XL041

XL041 (BMS-852927) is an LXRβ-selective agonist.

Product information

CAS Number: 1256918-39-4

Molecular Weight: 609.51

Formula: C29H28Cl2F2N2O4S

Chemical Name: 2-{2-[2-(2,6-dichlorophenyl)propan-2-yl]-1-[3,3'-difluoro-4'-(hydroxymethyl)-5'-methanesulfonyl-[1,1'-biphenyl]-4-yl]-1H-imidazol-4-yl}propan-2-ol

Smiles: CC(C)(O)C1=CN(C(=N1)C(C)(C)C1C(Cl)=CC=CC=1Cl)C1=CC=C(C=C1F)C1C=C(F)C(CO)=C(C=1)S(C)(=O)=O

InChiKey: HNAJDMYOTDNOBK-UHFFFAOYSA-N

InChi: InChI=1S/C29H28Cl2F2N2O4S/c1-28(2,26-19(30)7-6-8-20(26)31)27-34-25(29(3,4)37)14-35(27)23-10-9-16(11-22(23)33)17-12-21(32)18(15-36)24(13-17)40(5,38)39/h6-14,36-37H,15H2,1-5H3

Technical Data

Appearance: Solid Power

Purity: ≥98% (or refer to the Certificate of Analysis)

Solubility: DMSO : 100 mg/mL (164.07 mM; Need ultrasonic).

Shipping Condition: Shipped under ambient temperature as non-hazardous chemical or refer to Certificate of Analysis

Storage Condition: Dry, dark and -20 ^oC for 1 year or refer to the Certificate of Analysis.

Shelf Life: ≥12 months if stored properly.

Stock Solution Storage: 0 - 4 ^oC for 1 month or refer to the Certificate of Analysis.

Drug Formulation: To be determined

HS Tariff Code: 382200

How to use

In Vitro:

XL041 (BMS-852927) is an LXRβ-selective agonist with 20% LXRα and 88% LXRβ activity compared to a full pan agonist in transactivation assays. XL041 is potent, with an EC50=9 nM and 26% activity in an in vitro human whole-blood endogenous target gene activation assay (WBA). BMS-852927 has similar binding affinity to LXRα and LXRβ (19 and 12 nM, respectively).

In Vivo:

XL041 (BMS-852927), has a very favorable profile at efficacious doses in cynomolgus monkeys and mice.
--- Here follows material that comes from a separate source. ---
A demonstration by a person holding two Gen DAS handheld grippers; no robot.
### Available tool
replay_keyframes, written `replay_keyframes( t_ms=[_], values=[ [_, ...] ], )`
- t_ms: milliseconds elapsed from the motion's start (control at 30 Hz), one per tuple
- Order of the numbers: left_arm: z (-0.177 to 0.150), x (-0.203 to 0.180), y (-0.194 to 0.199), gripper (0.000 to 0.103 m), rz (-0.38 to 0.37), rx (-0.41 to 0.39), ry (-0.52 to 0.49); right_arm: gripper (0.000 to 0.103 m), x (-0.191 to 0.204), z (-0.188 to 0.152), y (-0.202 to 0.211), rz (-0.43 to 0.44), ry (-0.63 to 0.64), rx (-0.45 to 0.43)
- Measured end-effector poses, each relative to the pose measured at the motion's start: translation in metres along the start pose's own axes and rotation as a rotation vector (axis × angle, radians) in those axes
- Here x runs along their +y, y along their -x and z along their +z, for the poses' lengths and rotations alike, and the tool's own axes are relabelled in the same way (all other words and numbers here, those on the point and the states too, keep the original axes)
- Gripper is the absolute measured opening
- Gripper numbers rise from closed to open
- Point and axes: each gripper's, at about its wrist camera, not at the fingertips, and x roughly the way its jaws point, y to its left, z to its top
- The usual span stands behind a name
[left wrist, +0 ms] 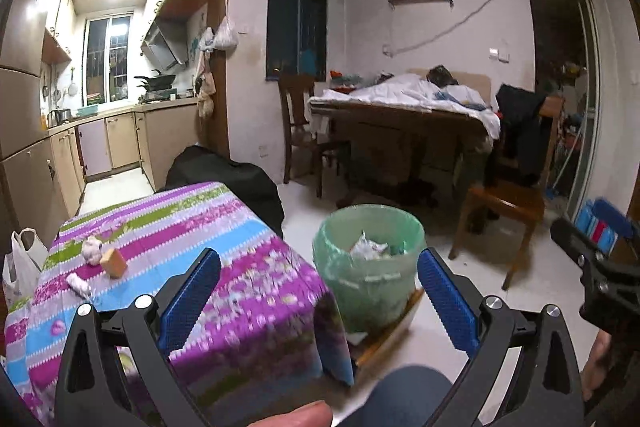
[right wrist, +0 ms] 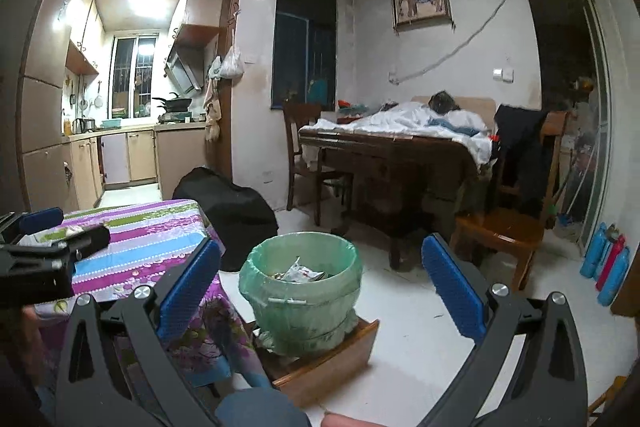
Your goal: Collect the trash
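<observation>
Blue-padded fingers of the left gripper (left wrist: pixel 319 297) are standing wide apart, gripping nothing, framing the table corner and the bin. Right gripper (right wrist: pixel 321 281) is likewise spread wide and holding nothing, hanging over the floor with the bin between its fingers. Green-lined trash bin (right wrist: pixel 302 301) is sitting on a low wooden stand (right wrist: pixel 332 359) just beside the table with the striped cloth (left wrist: pixel 168 239); crumpled wrappers (right wrist: pixel 300 273) are lying inside it. Only the left view is showing trash on the cloth: a crumpled white wad (left wrist: pixel 93 249), a tan block (left wrist: pixel 114 262) and a small white roll (left wrist: pixel 78 285), near one another. Only the right view is showing the blue and red bottles (right wrist: pixel 608 267) on the floor.
</observation>
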Motion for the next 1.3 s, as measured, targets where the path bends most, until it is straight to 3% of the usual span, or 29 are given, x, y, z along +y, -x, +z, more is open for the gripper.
replay_keyframes(
  t_ms=[367,500,767,1300],
  values=[
    [-0.018,-0.014,0.032,0.098,0.007,-0.002,-0.007,0.098,-0.009,-0.011,0.027,-0.009,-0.021,-0.009],
    [-0.019,-0.021,0.031,0.098,-0.029,0.022,-0.018,0.098,-0.013,-0.012,0.031,-0.01,-0.025,-0.01],
    [-0.021,-0.027,0.023,0.098,-0.028,0.037,-0.026,0.098,-0.016,-0.014,0.033,-0.005,-0.026,-0.005],
    [-0.025,-0.027,0.018,0.098,0.0,-0.053,-0.051,0.098,-0.012,-0.014,0.034,0.042,-0.013,0.01]
  ],
)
XL041 pre-treatment of C57BL/6J mice for 7 days results in potent, dose-dependent stimulation of cholesterol efflux in this system, reaching a maximum in the 3 mg/kg/day dose group of 70% above vehicle in the initial efflux rate. Similar results are obtained in LDLR knockout (KO) mice. In a separate study, XL041 inhibits the progression of atherosclerosis in a 12 week study in LDLR KO mice. Importantly, the dose response for inhibition of atherosclerosis (0.1-3 mg/kg/day) is similar to the dose response for macrophage reverse cholesterol transport (RCT) stimulation (0.03-3 mg/kg/day), a major underlying mechanism through which LXR agonists affect the disease.

Products are for research use only. Not for human use.